Copy, exactly and without additions, every line in the records below from the one holding "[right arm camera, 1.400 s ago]" through the one holding "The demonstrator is", both ends included.

◇ ◇ ◇ ◇ ◇ ◇ ◇

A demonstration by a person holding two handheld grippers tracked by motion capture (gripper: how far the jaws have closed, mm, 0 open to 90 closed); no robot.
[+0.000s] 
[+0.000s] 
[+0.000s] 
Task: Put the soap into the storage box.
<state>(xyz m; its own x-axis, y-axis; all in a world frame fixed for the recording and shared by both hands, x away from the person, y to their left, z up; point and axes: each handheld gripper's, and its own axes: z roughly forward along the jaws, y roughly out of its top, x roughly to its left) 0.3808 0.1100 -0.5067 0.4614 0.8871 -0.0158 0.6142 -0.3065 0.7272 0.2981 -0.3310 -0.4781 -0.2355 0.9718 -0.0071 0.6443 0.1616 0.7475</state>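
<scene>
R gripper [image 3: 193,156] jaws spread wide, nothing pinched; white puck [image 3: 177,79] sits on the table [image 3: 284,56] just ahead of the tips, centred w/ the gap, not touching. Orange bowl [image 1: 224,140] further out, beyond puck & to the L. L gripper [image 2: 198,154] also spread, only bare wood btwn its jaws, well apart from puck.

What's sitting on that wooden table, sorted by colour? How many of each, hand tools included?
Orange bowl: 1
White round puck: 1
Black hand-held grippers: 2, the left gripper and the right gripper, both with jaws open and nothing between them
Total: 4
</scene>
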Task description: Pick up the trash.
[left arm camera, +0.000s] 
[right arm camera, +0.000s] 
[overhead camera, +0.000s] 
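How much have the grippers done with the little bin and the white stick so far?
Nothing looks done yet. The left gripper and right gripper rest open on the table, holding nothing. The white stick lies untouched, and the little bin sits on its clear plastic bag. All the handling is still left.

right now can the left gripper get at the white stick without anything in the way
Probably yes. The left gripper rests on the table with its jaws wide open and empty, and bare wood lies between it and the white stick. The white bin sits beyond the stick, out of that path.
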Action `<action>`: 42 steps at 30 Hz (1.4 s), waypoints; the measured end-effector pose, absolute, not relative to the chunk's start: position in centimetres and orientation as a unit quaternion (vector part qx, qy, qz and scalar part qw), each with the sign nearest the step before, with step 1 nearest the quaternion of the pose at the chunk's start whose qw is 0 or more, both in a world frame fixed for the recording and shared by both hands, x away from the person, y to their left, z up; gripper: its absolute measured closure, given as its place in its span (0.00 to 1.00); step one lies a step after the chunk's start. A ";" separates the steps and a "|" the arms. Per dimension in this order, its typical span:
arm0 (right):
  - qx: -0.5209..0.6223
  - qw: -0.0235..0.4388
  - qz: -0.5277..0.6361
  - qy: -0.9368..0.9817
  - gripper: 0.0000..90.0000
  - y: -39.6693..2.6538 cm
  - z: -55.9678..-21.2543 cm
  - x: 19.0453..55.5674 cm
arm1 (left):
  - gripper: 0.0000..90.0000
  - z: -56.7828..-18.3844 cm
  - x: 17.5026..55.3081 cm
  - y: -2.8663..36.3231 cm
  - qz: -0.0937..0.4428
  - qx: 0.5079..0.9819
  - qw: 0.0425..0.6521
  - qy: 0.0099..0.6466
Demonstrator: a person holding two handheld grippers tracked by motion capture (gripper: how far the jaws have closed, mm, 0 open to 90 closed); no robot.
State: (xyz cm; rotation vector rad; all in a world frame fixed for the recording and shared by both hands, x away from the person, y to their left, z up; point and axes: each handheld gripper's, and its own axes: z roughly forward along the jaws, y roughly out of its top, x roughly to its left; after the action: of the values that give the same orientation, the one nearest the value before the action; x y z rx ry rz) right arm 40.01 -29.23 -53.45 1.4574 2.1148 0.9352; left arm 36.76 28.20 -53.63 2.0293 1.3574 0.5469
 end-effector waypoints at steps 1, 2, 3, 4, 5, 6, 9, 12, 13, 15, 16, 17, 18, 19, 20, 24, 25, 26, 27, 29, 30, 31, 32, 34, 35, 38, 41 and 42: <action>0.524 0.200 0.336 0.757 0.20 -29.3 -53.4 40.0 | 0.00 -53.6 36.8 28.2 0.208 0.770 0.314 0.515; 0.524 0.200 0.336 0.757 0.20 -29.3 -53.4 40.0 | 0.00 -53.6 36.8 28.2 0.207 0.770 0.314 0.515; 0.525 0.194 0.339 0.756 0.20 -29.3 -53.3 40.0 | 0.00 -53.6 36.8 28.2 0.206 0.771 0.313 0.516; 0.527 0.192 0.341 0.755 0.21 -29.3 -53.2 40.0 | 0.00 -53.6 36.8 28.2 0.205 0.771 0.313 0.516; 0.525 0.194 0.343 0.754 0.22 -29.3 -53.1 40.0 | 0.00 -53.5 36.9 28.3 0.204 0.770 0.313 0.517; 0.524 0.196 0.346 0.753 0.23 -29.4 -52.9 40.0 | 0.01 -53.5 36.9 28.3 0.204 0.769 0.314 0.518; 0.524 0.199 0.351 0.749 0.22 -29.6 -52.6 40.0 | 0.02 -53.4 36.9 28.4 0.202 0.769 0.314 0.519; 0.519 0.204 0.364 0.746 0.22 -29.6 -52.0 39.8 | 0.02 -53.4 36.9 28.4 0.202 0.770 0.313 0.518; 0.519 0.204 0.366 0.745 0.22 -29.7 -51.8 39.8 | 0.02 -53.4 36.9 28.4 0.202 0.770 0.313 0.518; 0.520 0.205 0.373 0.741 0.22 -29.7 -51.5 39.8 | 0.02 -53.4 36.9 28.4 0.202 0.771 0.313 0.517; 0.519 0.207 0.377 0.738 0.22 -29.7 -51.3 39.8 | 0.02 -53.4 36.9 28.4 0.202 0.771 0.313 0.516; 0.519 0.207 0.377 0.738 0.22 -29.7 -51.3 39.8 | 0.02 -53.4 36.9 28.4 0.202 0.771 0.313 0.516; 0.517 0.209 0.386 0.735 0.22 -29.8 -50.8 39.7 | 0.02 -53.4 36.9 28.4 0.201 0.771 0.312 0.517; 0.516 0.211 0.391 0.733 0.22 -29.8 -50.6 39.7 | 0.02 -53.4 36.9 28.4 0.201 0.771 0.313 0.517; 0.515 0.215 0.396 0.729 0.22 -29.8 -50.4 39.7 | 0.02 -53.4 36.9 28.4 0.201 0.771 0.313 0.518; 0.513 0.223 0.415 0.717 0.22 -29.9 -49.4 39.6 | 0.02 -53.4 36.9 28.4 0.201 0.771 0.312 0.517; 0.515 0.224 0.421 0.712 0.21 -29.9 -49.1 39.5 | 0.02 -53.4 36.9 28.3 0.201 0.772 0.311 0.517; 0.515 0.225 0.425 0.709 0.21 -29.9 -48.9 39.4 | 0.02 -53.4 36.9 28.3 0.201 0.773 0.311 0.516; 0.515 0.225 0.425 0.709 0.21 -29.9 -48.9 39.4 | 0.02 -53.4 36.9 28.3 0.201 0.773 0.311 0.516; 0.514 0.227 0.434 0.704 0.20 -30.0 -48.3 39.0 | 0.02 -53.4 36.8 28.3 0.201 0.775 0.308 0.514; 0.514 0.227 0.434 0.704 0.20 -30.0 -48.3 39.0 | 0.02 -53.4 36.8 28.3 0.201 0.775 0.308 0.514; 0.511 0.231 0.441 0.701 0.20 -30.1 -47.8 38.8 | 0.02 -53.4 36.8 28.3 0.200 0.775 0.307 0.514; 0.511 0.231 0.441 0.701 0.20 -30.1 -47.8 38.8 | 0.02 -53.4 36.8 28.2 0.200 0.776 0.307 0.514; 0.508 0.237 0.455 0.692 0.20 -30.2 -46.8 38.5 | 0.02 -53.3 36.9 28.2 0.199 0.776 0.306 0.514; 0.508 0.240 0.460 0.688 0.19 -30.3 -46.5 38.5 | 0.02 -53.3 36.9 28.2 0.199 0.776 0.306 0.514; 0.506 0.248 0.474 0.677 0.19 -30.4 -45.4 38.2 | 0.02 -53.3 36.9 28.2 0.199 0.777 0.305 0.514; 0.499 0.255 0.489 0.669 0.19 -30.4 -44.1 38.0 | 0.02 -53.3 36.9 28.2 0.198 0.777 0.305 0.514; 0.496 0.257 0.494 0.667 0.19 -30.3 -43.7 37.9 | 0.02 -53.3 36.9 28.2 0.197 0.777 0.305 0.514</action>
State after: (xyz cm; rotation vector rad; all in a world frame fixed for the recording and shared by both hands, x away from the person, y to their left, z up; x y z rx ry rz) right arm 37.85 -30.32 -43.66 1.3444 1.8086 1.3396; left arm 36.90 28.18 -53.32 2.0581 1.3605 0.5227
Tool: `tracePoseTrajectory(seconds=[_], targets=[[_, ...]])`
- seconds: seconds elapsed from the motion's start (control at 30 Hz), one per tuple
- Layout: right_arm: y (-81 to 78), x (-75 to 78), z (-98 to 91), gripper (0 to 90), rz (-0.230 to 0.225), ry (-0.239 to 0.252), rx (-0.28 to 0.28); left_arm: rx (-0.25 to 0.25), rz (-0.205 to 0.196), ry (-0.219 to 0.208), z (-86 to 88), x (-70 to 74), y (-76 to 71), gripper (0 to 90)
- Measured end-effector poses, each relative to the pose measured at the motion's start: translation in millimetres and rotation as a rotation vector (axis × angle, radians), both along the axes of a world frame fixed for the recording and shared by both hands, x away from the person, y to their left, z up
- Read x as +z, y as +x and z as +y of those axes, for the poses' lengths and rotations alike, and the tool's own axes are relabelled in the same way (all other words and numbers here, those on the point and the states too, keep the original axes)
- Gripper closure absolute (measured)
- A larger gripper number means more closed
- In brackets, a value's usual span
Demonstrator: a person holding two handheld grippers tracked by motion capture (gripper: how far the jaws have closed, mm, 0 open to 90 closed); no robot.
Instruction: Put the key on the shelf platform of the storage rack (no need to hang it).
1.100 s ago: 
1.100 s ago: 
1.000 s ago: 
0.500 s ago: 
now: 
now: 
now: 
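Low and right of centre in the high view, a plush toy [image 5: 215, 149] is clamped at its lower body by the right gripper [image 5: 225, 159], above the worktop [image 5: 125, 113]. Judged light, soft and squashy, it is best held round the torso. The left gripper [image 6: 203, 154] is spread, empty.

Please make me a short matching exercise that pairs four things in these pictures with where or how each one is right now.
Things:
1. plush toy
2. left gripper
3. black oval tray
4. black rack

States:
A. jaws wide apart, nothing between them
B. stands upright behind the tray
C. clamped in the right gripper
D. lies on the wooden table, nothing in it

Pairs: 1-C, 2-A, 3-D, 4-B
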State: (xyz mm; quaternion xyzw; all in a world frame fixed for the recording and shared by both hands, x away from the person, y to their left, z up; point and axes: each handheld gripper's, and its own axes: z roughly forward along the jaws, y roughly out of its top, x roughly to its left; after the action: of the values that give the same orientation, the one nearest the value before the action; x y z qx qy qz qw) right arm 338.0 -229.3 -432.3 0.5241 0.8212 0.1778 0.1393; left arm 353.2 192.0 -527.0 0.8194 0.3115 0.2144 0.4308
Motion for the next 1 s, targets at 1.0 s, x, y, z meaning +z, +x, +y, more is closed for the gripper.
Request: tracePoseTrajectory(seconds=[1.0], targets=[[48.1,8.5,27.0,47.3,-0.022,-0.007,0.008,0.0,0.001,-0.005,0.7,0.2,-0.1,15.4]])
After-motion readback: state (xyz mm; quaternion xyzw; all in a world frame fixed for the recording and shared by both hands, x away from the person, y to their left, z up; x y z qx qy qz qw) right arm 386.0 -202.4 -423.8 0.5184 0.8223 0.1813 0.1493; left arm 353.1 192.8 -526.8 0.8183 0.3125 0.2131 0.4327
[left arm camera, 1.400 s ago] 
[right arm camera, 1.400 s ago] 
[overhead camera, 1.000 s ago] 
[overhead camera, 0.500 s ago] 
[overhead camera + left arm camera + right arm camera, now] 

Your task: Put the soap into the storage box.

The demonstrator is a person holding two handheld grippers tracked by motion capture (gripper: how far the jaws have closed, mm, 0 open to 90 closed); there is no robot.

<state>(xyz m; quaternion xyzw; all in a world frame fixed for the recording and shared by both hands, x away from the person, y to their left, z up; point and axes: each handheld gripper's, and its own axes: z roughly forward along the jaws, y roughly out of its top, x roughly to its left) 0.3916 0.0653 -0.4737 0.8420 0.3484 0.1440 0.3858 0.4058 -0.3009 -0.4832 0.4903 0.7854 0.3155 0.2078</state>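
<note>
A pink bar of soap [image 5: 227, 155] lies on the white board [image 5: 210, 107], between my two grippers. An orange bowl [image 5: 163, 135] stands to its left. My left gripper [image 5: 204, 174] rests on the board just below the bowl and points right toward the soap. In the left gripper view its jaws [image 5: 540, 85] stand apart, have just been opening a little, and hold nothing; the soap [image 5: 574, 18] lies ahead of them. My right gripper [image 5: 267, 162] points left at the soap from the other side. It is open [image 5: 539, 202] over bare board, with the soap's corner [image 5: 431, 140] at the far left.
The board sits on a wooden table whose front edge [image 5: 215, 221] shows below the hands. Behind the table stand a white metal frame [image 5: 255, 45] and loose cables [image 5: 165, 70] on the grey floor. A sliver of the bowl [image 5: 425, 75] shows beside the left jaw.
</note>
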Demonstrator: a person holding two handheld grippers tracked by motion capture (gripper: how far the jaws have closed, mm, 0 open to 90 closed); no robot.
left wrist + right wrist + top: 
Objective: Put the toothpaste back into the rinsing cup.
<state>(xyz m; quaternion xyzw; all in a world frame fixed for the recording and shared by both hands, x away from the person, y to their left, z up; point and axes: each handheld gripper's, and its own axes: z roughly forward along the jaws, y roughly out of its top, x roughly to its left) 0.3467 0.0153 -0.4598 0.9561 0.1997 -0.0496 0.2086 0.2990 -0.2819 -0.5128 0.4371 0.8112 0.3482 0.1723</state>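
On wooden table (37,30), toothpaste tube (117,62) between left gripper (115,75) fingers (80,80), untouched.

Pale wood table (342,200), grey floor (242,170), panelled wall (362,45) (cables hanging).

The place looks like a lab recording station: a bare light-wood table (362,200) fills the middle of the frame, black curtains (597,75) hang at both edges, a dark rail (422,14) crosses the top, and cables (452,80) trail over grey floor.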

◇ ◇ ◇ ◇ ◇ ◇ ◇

**RESPONSE TO THE TASK:**
[right arm camera, 1.400 s ago] 
[overhead camera, 1.000 s ago] 
[overhead camera, 0.500 s ago] 
[overhead camera + left arm camera + right arm camera, now] 

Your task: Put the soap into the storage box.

The demonstrator is a person holding two handheld grippers tracked by motion capture (gripper: how far the jaws have closed, mm, 0 open to 90 closed); there is no robot.

There is no more to the exercise.